Lindsay’s satire of elitism and class is searing: mining heiress Irma is prized for her wealth, while Miranda, the only character whose hair has been set free, Botticelli-style, from repressed female sexuality, has a physical beauty conflated with moral worth and good character. “Pudgy” Edith, meanwhile, is plain and therefore irritating and stupid, and orphan Sara is deemed unworthy of education because her guardian has failed to pay her term’s dues.
In this new play – at the Malthouse Theatre from Friday and then, in April, in Perth, with the Black Swan State Theatre Company, where Lutton was once associate director – five contemporary white schoolgirls, dressed in today’s clothes, will recite the stories of the original characters. Time becomes elastic until they channel those roles and disappear themselves. Lutton will offer only the quickest flash of petticoat, and forgo the famous panpipes. It’s not the first stage adaptation: American playwright Laura Annawyn Shamas published one in 1987 for a larger ensemble, produced in Melbourne as recently as 2014 by a non-professional company.
Pointedly perhaps, Lindsay’s text, besides a passing mention of an “Abo tracker and bloody dog”, fails to name any Indigenous presence, even as her white characters marvel at the volcanic protuberance of Hanging Rock on Wurundjeri country.
Mrs Appleyard’s school is a “place of rational British thought, where poetry is drilled into your brain, and you learn decorum and restraint, and that is your weapon against the savage outside”, says Lutton. “There’s a blinkeredness in the Lindsay text about not seeing the culture, not seeing the land that exists, barricading themselves against it.”
Lutton and Wright have read Lindsay’s final chapter to the story, published posthumously in 1987, but found it reductive in attempting to explain the mystery, and therefore unsatisfying. They are ignoring its existence.
“We look at the story as a 2016 nightmare of another nightmare,” says Lutton. “There’s still a white British history we haven’t reconciled at all; there’s still the great division in our understanding of our own land.
“The population that lives on the exterior ignores the interior of our country, geographically and spiritually, and it still speaks to an Australian avoidance of conflicts that are difficult.”
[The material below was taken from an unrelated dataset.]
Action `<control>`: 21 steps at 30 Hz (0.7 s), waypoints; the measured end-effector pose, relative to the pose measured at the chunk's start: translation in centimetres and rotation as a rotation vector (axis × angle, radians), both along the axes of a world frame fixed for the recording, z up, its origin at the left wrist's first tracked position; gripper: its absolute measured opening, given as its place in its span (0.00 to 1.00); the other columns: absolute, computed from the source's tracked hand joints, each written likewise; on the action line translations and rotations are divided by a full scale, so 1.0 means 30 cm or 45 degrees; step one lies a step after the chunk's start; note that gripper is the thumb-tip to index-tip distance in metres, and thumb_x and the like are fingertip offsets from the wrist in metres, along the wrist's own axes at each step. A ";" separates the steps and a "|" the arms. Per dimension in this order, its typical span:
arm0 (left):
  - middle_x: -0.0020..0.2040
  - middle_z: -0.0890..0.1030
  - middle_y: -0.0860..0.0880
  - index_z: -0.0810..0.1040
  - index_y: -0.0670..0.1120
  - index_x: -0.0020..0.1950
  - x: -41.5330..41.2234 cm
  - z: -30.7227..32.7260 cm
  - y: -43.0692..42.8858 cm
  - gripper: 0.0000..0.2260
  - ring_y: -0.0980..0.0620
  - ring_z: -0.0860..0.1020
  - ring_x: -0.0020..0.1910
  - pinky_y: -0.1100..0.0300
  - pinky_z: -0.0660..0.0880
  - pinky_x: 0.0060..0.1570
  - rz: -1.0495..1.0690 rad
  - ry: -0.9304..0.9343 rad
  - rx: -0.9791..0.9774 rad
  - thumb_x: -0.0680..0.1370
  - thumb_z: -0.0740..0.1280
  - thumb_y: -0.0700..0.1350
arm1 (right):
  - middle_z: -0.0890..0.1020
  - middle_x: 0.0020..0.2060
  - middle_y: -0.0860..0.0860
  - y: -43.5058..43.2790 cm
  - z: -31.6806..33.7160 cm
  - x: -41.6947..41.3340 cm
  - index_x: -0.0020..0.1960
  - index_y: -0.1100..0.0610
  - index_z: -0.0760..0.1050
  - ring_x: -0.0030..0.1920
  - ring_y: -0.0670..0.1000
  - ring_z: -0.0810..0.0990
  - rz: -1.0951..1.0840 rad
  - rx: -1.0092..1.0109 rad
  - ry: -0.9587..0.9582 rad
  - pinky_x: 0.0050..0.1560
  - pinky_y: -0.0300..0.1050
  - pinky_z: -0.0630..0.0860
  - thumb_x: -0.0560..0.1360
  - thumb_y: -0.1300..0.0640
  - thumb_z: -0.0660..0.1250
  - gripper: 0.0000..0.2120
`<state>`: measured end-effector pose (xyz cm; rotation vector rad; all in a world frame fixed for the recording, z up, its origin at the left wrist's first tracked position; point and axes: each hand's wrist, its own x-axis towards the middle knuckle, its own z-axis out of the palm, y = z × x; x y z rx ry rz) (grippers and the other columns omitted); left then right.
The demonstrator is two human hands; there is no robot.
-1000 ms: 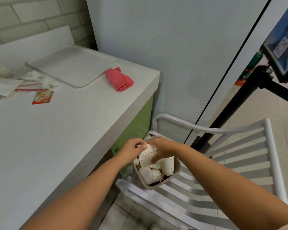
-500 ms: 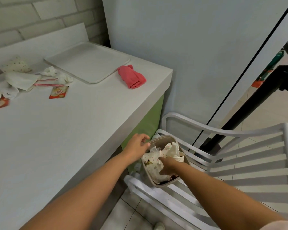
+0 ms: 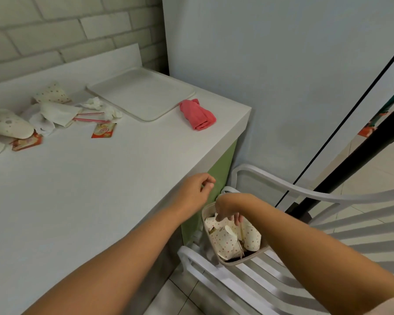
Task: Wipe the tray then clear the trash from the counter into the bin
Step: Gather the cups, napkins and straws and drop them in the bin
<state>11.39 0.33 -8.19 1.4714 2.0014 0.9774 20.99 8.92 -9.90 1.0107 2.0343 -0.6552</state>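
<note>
A small beige bin (image 3: 237,262) stands on a white slatted chair beside the counter, packed with dotted paper cups (image 3: 228,243). My right hand (image 3: 229,206) hangs over the bin, fingers pointing down and touching the cups, gripping nothing that I can see. Just left of it, my left hand (image 3: 195,189) hovers at the counter's edge, loosely curled and empty. At the back of the counter lies a white tray (image 3: 141,94) with a pink cloth (image 3: 198,115) to its right. Dotted cups (image 3: 8,125), napkins (image 3: 57,113), striped straws (image 3: 89,117) and a red sachet (image 3: 103,131) lie at the far left.
The white counter (image 3: 77,189) has a green side panel below its right edge. The white chair (image 3: 328,246) fills the lower right. A black pole (image 3: 350,162) slants behind the chair. A pale wall panel rises right of the counter.
My right hand pushed into the bin's trash, then rose above it. My left hand let go of the bin's rim and lifted to the counter edge. The view swung left.
</note>
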 end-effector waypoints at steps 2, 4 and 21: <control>0.39 0.78 0.51 0.78 0.45 0.52 -0.031 0.049 -0.014 0.07 0.57 0.74 0.34 0.64 0.71 0.38 0.057 -0.060 0.093 0.80 0.61 0.44 | 0.78 0.37 0.56 0.004 0.083 -0.055 0.59 0.67 0.73 0.31 0.51 0.78 0.103 0.015 -0.071 0.36 0.43 0.77 0.79 0.52 0.62 0.18; 0.34 0.76 0.53 0.79 0.44 0.49 -0.078 0.095 -0.032 0.08 0.58 0.72 0.31 0.65 0.70 0.37 0.130 -0.067 0.177 0.79 0.61 0.44 | 0.78 0.32 0.55 -0.001 0.170 -0.117 0.55 0.63 0.72 0.28 0.50 0.76 0.183 0.057 -0.095 0.33 0.42 0.74 0.78 0.51 0.64 0.16; 0.49 0.70 0.49 0.78 0.42 0.52 -0.755 0.162 -0.513 0.06 0.53 0.72 0.46 0.65 0.66 0.46 0.786 0.288 -0.020 0.78 0.62 0.40 | 0.80 0.55 0.54 -0.360 0.418 -0.721 0.56 0.58 0.76 0.43 0.51 0.74 0.671 0.432 0.494 0.34 0.39 0.64 0.76 0.48 0.64 0.15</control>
Long term, Lutton wants the Malthouse to be looking more at specific national debates, pushing conversations in an entertaining rather than didactic way. “Like most artists, I’m progressive left, and someone who thinks a lot about equality, that we’re not a country of great equality.
“I think a lot about the different cultures in our country, and how they speak to each other, and what our relationship is to globalism and to capitalism as it starts to fall and become frail.”
What matters to Lutton about theatre are the collaborations and the interrogation of artists’ and audiences’ politics and ideas. “I want the experience in the theatre to be emotional and bodily,” he says, “the catharsis you go through watching a work.”